ÉCONOMIE. Les sociétés privées ont été les principales bénéficiares du plan de relance post-Covid, d'après un bilan publié par l'Observatoire des multinationales. Elles ont perçu jusqu'aux deux tiers des 73 milliards d'euros décaissés pour l'occasion, mais une certaine opacité persiste malgré tout.

Le secteur privé a visiblement été le grand gagnant du plan d'investissement France Relance. D'après un bilan publié début mai par l'Observatoire des multinationales et relayé par l'Agence France Presse, les entreprises privées ont été les principales bénéficiaires de ce plan de relance post-Covid. Elles ont ainsi perçu jusqu'aux deux tiers des 73 milliards d'euros décaissés pour l'occasion.

 

 

Le problème étant que les sommes initialement débloquées étaient censées financer d'autres chantiers. Comme le rappelle l'observatoire, qui est en réalité une association enquêtant régulièrement sur les dividendes versés par les groupes du Cac 40 et leurs stratégies d'influence, les 100 milliards d'euros du plan devaient être fléchées vers la transition écologique (30 milliards), la compétitivité des entreprises (34 milliards) et, en premier lieu, la cohésion sociale (36 milliards).

 

Aides à l'embauche d'apprentis

 

Presque quatre ans après le lancement de France Relance, ce bilan assure cependant qu'"au moins 29,5 milliards d'euros ont bénéficié directement aux entreprises", principalement via la baisse des impôts de production. S'y ajoutent "17,7 milliards d'aides à l'emploi, comme les subventions pour l'embauche de jeunes et d'apprentis", "et sans doute aussi les aides" à la rénovation énergétique ou à l'achat de véhicules électriques, qui ont certes profité aux particuliers mais également "aux fournisseurs des produits et services concernés".

 

Avec ces calculs dont le périmètre est certes assez large, "la proportion des dépenses de relance qui ont bénéficié exclusivement ou en grande partie aux entreprises dépasse dès lors les deux tiers des sommes décaissées", avance encore l'Observatoire des multinationales.

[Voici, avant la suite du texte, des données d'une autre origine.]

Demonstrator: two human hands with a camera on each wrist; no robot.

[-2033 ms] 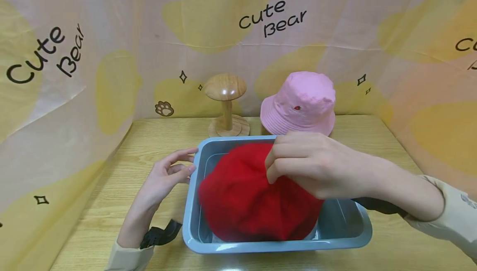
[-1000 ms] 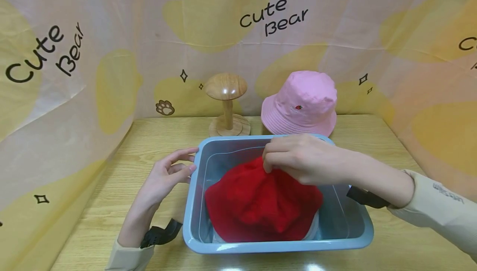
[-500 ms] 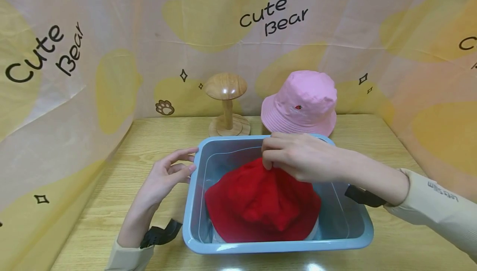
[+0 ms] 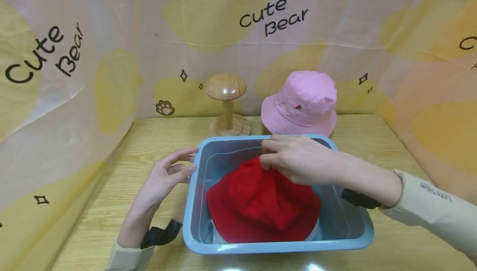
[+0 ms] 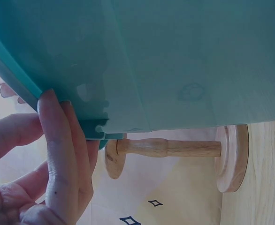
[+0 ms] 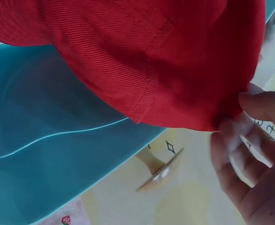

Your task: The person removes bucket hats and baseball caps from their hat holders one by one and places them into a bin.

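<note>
A red bucket hat [image 4: 261,204] sits brim-down in a blue plastic basin [image 4: 277,246], its crown pulled up into folds. My right hand [image 4: 298,159] pinches the crown's top between thumb and fingertips, as the right wrist view shows on the red cloth [image 6: 175,70]. Under the hat's brim a pale edge [image 4: 220,238] peeks out; the rest of it is hidden. At the basin's left rim my left hand [image 4: 169,173] rests with loosely bent fingers, fingertips touching the rim. In the left wrist view those fingers [image 5: 57,154] lie against the basin wall [image 5: 184,56].
Behind the basin stands a wooden hat stand [image 4: 226,88] with a rounded top. To its right is a pink bucket hat [image 4: 303,101] with a small strawberry motif, close behind the basin's far rim. A patterned cloth [image 4: 208,22] surrounds the wooden table [image 4: 156,134] at back and sides.
The red hat has come down deeper into the basin with my right hand, then stayed nearly still while that hand shifted slightly left. My left hand has kept its place at the rim.
</note>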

Les acteurs publics - État, collectivités, SNCF... - ont pour leur part capté 19% des montants déjà dépensés, tandis que 11% des fonds sont déclarés "inclassables" par l'étude.

 

Nadine Levratto, chercheuse au Centre national de la recherche scientifique (CNRS) citée dans la publication de l'association, estime que France Relance "s'inscrit dans le schéma classique de transformation de la société via le tissu productif et les aides individuelles aux entreprises", au détriment néanmoins de l'investissement dans les services publics. "Or, quand on regarde les déterminants de la croissance et de la localisation des entreprises, la qualité des services publics joue beaucoup", ajoute-t-elle.

 

Résultats insuffisants dans la rénovation

 

Le comité d'évaluation du plan, piloté par France Stratégie et placé sous l'autorité de Matignon, avait déjà jugé en janvier que l'exercice était "particulièrement complexe". L'Observatoire des multinationales partage donc ce constat, déplorant au passage la difficulté à identifier les bénéficiaires finaux de l'enveloppe. "La France (...) ne donne pas les bénéficiaires finaux de son plan de relance, mais liste essentiellement des opérateurs de l'État, soit différentes instances intermédiaires qui redistribuent les financements par la suite", peut-on lire dans son rapport.

 

 

Certaines divergences sont par ailleurs notables. Là où le comité d'évaluation chiffrait à 21 milliards d'euros les dépenses du plan en faveur de la transition écologique, l'association n'a pu en flécher que "15,24 milliards d'euros". De fait, "les grands perdants de l'austérité risquent bien d'être les services publics et l'écologie : ce sont les domaines qui ont le moins bénéficié du plan de relance et dont les budgets sont les plus diminués" dans le décret de février 2024 qui a acté 10 milliards d'économies dans le budget étatique.

 

De son côté, le comité d'évaluation de France Relance a toutefois dressé un bilan plus positif, considérant que le plan a contribué à renforcer la croissance, l'emploi et la baisse des émissions de CO2. Mais il a aussi pointé des résultats insuffisants dans le domaine des dispositifs d'aide à la rénovation énergétique : ainsi, Ma prime rénov' ne génèrerait pas assez de réhabilitations globales et aurait du mal à trouver sa place dans le logement collectif.